DATA BLOCK:
= Beginning of Section =
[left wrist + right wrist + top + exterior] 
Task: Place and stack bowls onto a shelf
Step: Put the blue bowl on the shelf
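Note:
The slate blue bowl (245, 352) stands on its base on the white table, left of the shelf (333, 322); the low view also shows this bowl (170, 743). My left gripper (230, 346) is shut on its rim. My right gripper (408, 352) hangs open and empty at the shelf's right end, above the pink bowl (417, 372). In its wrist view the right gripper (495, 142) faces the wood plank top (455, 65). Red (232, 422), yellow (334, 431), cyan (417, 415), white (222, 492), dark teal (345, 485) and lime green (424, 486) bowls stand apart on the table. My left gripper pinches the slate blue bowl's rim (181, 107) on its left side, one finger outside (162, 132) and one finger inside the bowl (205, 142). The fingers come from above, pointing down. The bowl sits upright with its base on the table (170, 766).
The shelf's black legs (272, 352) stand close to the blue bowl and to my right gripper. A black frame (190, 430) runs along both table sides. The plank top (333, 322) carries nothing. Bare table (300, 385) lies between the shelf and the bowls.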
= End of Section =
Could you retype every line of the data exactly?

[left wrist + right wrist + top + exterior] 
Task: Place and stack bowls onto a shelf
Step: Put the blue bowl on the shelf
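Note:
The slate blue bowl (245, 352) stands on its base on the white table, left of the shelf (333, 322); the low view also shows this bowl (170, 743). My left gripper (230, 346) is shut on its rim. My right gripper (408, 352) hangs open and empty at the shelf's right end, above the pink bowl (417, 372). In its wrist view the right gripper (495, 142) faces the wood plank top (455, 65). Red (232, 422), yellow (334, 431), cyan (417, 415), white (222, 492), dark teal (345, 485) and lime green (424, 486) bowls stand apart on the table. My left gripper pinches the slate blue bowl's rim (181, 107) on its left side, one finger outside (162, 132) and one finger inside the bowl (205, 142). The fingers come from above, pointing down. The bowl sits upright with its base on the table (170, 766).
The shelf's black legs (272, 352) stand close to the blue bowl and to my right gripper. A black frame (190, 430) runs along both table sides. The plank top (333, 322) carries nothing. Bare table (300, 385) lies between the shelf and the bowls.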

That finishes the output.